* _Instructions to follow_
If a line in the records below holds the word "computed", copy it.

[Records excerpted from a collection]
==========

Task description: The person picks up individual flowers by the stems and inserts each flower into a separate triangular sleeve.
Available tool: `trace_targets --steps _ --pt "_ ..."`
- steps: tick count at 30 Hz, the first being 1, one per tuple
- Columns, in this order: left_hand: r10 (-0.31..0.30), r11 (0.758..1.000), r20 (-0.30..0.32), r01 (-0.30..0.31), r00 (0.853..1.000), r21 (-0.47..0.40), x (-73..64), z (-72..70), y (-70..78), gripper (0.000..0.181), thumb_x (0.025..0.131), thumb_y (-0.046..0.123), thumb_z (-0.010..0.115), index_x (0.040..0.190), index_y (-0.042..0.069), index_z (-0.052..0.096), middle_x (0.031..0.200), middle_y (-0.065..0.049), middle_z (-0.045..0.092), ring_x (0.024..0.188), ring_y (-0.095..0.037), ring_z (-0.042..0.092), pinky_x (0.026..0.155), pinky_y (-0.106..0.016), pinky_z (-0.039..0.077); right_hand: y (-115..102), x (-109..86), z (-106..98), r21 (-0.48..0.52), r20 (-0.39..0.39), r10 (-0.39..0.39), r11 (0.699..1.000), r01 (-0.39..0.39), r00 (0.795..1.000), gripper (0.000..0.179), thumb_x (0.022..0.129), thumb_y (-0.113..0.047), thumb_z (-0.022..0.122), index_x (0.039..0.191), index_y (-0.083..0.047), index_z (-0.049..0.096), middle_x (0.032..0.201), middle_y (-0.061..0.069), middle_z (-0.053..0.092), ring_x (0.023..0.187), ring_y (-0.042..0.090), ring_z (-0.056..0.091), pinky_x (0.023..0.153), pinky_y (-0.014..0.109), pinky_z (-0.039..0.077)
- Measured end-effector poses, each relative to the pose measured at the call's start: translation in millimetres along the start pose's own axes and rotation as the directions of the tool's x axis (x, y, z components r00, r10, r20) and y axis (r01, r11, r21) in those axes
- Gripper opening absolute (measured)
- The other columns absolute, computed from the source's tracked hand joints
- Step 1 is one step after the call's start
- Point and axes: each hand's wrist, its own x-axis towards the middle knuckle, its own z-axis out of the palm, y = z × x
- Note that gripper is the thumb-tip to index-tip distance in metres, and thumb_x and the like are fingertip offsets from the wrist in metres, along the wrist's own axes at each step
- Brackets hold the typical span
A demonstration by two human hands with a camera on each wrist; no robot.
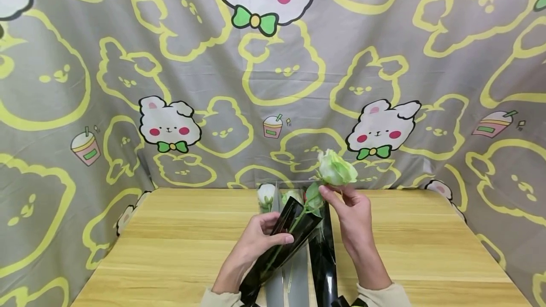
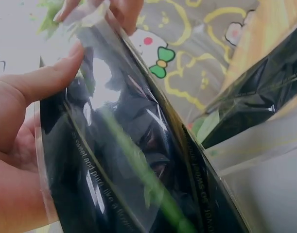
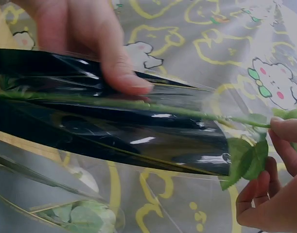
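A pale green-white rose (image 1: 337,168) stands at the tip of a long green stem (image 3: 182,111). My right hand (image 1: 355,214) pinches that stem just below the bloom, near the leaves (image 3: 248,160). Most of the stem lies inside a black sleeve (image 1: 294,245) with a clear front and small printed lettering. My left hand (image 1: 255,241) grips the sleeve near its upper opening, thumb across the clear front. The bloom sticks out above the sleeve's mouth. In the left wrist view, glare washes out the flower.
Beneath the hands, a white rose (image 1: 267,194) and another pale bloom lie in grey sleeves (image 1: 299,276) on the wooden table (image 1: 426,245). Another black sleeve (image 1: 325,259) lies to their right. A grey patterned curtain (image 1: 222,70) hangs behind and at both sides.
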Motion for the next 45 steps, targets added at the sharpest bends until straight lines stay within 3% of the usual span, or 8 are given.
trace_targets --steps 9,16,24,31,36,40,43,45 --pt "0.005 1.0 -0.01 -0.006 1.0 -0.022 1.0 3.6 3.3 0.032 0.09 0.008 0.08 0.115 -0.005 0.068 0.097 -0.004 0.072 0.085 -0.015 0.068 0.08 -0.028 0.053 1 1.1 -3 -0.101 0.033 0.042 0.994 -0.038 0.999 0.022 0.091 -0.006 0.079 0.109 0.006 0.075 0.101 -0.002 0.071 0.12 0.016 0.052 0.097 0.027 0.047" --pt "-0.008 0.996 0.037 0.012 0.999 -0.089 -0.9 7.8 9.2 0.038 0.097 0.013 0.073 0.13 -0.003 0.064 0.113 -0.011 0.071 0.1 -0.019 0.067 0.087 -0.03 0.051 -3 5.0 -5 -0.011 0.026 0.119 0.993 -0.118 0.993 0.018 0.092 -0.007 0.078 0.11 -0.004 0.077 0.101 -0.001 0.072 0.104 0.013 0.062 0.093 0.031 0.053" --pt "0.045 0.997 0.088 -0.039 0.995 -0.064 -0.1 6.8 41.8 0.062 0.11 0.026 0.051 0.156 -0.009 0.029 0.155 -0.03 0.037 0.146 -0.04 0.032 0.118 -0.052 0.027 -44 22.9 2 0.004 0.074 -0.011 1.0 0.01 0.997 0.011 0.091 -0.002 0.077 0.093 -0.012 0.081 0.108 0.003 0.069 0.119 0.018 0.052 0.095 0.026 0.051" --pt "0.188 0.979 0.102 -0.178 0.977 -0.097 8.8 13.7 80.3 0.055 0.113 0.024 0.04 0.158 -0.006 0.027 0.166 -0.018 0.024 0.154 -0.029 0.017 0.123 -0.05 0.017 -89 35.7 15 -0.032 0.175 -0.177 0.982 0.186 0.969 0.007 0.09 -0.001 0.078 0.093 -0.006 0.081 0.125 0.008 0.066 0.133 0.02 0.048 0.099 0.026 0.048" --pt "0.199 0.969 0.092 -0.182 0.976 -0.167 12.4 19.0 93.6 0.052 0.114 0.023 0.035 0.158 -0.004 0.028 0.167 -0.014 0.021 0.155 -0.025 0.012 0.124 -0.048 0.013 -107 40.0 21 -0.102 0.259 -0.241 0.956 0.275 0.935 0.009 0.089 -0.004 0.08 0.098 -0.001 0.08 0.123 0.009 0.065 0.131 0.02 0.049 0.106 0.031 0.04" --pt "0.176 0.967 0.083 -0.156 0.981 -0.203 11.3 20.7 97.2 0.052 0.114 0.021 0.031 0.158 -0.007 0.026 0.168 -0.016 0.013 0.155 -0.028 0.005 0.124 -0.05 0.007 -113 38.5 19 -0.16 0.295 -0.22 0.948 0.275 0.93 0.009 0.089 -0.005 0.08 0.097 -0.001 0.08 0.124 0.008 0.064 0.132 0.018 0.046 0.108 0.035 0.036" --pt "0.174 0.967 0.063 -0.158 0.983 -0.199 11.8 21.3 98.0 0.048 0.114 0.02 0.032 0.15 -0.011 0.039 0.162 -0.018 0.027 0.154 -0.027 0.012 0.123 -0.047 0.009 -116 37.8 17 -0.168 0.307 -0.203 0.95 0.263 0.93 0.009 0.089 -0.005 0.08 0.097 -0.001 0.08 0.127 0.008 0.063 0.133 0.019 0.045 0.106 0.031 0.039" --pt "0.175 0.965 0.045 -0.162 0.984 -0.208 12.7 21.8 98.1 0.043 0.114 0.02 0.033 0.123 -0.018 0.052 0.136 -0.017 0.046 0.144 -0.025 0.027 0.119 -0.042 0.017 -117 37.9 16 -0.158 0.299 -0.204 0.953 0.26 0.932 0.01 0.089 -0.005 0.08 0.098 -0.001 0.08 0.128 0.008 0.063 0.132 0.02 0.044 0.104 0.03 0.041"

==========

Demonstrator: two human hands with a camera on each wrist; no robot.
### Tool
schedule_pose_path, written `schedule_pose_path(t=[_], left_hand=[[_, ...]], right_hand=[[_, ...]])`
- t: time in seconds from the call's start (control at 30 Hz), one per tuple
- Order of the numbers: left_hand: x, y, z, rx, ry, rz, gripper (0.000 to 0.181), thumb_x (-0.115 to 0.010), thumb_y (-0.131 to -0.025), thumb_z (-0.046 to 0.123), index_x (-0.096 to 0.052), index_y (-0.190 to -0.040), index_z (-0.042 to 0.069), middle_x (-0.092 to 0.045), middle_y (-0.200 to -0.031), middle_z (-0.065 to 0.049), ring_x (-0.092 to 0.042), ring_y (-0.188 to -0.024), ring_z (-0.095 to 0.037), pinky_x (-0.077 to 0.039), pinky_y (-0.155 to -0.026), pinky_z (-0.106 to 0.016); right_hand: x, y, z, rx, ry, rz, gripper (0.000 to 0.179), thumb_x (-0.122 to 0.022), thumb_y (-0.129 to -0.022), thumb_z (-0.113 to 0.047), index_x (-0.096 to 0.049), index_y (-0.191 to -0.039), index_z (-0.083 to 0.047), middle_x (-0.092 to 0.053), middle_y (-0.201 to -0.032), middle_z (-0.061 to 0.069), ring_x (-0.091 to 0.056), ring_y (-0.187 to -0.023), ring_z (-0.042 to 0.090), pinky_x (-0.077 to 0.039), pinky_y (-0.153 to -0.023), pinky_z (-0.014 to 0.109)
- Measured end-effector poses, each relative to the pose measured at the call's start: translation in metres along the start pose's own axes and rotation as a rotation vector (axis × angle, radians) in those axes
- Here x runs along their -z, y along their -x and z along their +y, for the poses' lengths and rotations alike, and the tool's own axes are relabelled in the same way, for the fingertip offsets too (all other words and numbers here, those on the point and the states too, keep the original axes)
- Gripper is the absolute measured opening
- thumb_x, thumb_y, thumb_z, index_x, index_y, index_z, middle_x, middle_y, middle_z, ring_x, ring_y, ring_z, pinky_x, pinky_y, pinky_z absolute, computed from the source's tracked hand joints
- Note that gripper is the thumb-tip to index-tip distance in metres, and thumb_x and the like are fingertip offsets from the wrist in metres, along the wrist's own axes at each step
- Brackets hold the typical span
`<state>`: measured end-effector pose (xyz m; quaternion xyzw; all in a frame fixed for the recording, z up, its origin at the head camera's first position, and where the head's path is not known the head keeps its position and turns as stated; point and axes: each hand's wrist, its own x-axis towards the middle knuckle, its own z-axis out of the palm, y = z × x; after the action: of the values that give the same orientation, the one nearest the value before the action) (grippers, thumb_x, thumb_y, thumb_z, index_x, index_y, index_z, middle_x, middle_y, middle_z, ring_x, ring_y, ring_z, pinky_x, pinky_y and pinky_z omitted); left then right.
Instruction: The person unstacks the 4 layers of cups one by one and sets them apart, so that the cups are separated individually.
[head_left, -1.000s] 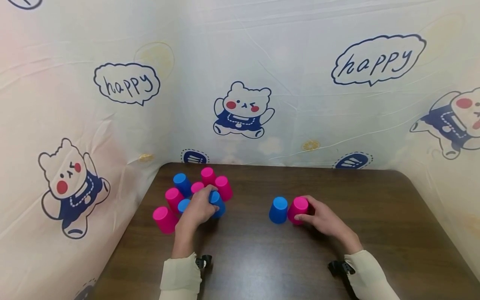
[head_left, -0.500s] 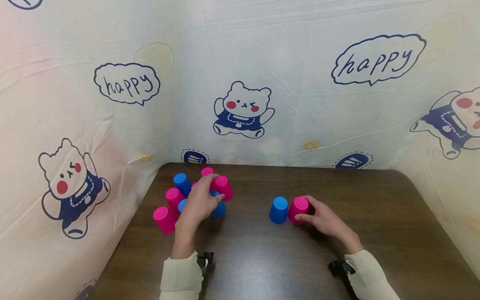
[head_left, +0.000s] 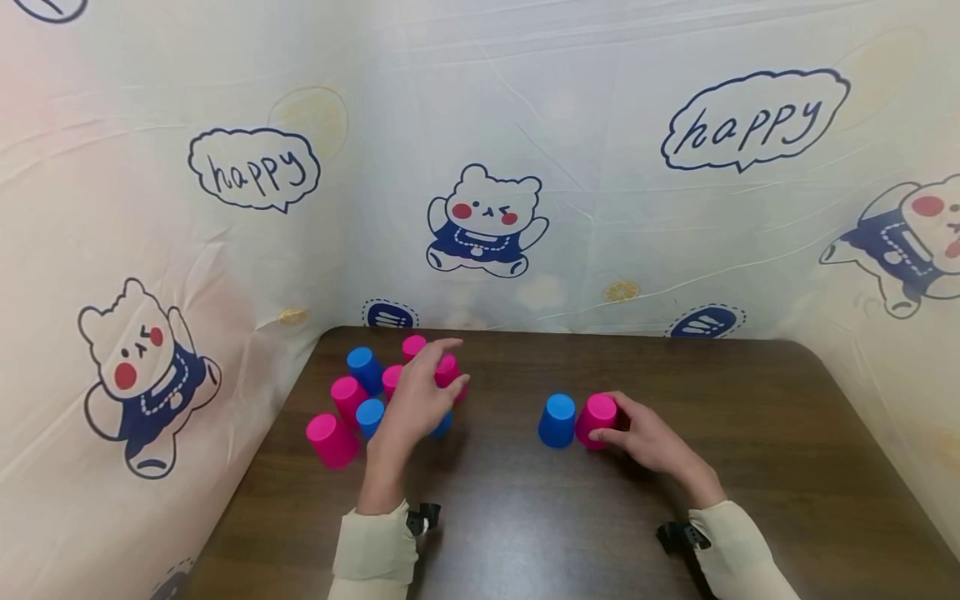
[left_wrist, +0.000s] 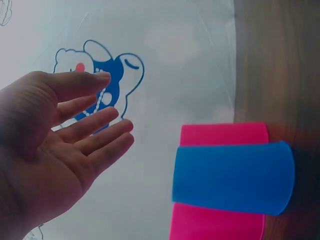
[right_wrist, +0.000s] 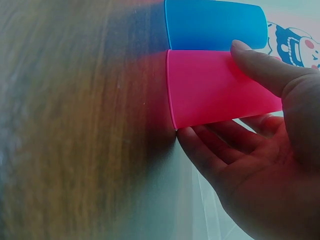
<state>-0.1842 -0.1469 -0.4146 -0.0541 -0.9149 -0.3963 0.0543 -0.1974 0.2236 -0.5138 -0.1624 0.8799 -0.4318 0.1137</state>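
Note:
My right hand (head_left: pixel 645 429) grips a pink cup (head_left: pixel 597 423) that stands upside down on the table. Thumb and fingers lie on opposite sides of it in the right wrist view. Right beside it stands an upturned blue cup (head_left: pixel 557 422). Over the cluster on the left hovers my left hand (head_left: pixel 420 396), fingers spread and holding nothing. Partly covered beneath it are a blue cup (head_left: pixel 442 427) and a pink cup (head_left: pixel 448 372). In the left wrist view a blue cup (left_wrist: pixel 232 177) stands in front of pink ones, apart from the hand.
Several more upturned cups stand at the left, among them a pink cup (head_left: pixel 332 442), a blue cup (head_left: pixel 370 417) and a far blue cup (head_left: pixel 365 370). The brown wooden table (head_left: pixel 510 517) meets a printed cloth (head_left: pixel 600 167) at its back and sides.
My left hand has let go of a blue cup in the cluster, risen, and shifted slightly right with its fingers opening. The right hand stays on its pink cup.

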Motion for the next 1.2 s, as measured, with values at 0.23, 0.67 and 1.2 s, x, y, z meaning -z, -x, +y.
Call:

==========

* _Result of this exercise_
- The other columns absolute, computed from the source's tracked hand joints
- thumb_x, thumb_y, thumb_z, index_x, index_y, index_z, middle_x, middle_y, middle_z, ring_x, ring_y, ring_z, pinky_x, pinky_y, pinky_z absolute, computed from the source's tracked hand joints

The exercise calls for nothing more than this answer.